Please reproduce all of the data below exactly, leaving each picture out.

____________________

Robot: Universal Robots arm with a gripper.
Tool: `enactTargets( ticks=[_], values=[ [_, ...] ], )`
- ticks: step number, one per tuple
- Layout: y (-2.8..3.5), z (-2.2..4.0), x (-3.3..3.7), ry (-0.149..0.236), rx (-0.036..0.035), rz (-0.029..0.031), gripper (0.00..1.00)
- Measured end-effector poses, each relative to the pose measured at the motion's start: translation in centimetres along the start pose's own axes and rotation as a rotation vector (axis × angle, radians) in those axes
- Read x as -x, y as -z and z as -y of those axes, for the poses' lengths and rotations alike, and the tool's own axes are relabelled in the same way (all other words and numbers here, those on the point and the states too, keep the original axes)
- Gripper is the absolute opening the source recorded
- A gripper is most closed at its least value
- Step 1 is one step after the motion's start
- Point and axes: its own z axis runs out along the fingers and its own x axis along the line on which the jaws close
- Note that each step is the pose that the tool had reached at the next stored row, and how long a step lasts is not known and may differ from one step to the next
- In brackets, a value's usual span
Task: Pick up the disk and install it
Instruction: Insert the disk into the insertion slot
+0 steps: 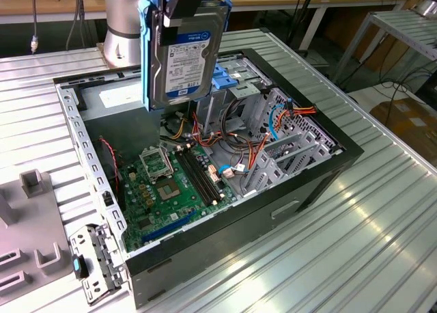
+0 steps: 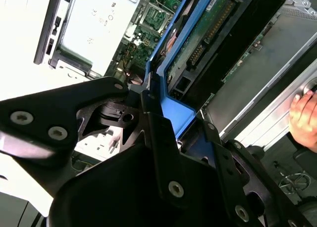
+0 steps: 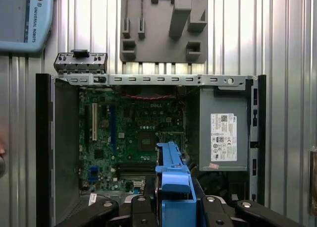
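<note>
The disk (image 1: 183, 61) hangs upright above the open computer case (image 1: 321, 173), over its back part, with its white and blue label facing the camera and a blue rail frame along its edges. My gripper (image 1: 179, 11) is shut on the disk's upper end. In the first wrist view the blue rail (image 3: 173, 180) runs between my black fingers (image 3: 141, 209), with the motherboard (image 3: 131, 133) below it. In the second wrist view the disk's green circuit side (image 2: 213, 36) and blue frame (image 2: 166, 88) extend away from my gripper (image 2: 163, 120).
Inside the case are a blue-topped drive cage (image 1: 237, 80), bundles of cables (image 1: 235, 145) and a grey power supply (image 3: 223, 142). A grey fixture block (image 3: 163, 24) lies on the ribbed table beside the case. A person's hand (image 2: 304, 118) rests near the case edge.
</note>
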Motion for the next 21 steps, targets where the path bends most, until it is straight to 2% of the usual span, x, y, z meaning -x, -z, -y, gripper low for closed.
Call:
enactTargets(
  ticks=[21],
  values=[
    [0.0,0.12,-0.69,0.0,0.0,-0.0001,0.37]
  ],
)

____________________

| Solution to the problem |
Robot: Universal Robots arm with a gripper.
Tool: `enactTargets( ticks=[_], values=[ [_, ...] ], )`
- ticks: step number, one per tuple
- Layout: y (-2.8..3.5), z (-2.2..4.0), x (-3.3..3.7), ry (-0.149..0.236), rx (-0.036..0.035), rz (-0.029..0.031), gripper (0.00..1.00)
- Measured end-effector poses, each relative to the pose measured at the motion's start: translation in centimetres along the start pose's own axes and rotation as a rotation vector (axis × angle, radians) in those axes
- Read x as -x, y as -z and z as -y of those axes, for the poses' lengths and rotations alike, and the tool's own axes are relabelled in the same way (all other words and numbers here, those on the point and the states too, keep the original axes)
- Gripper is the absolute opening the source recorded
- A gripper is most closed at its least value
- Step 1 is one step after the motion's start
- Point and axes: its own z axis runs out along the fingers and its own x axis along the line on which the jaws close
- Note that each step is the pose that the tool had reached at the next stored row, and how long a step lasts is not known and may differ from one step to the next
- In brackets, a value's usual span
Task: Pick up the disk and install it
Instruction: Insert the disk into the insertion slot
+0 steps: 
+0 steps: 
+0 steps: 
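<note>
The disk (image 1: 183, 61) hangs upright above the open computer case (image 1: 321, 173), over its back part, with its white and blue label facing the camera and a blue rail frame along its edges. My gripper (image 1: 179, 11) is shut on the disk's upper end. In the first wrist view the blue rail (image 3: 173, 180) runs between my black fingers (image 3: 141, 209), with the motherboard (image 3: 131, 133) below it. In the second wrist view the disk's green circuit side (image 2: 213, 36) and blue frame (image 2: 166, 88) extend away from my gripper (image 2: 163, 120).
Inside the case are a blue-topped drive cage (image 1: 237, 80), bundles of cables (image 1: 235, 145) and a grey power supply (image 3: 223, 142). A grey fixture block (image 3: 163, 24) lies on the ribbed table beside the case. A person's hand (image 2: 304, 118) rests near the case edge.
</note>
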Motion for the next 21 steps, targets where the path bends most, until it is straight to 2% of the usual span, x, y, z meaning -x, -z, -y, gripper low for closed.
Call:
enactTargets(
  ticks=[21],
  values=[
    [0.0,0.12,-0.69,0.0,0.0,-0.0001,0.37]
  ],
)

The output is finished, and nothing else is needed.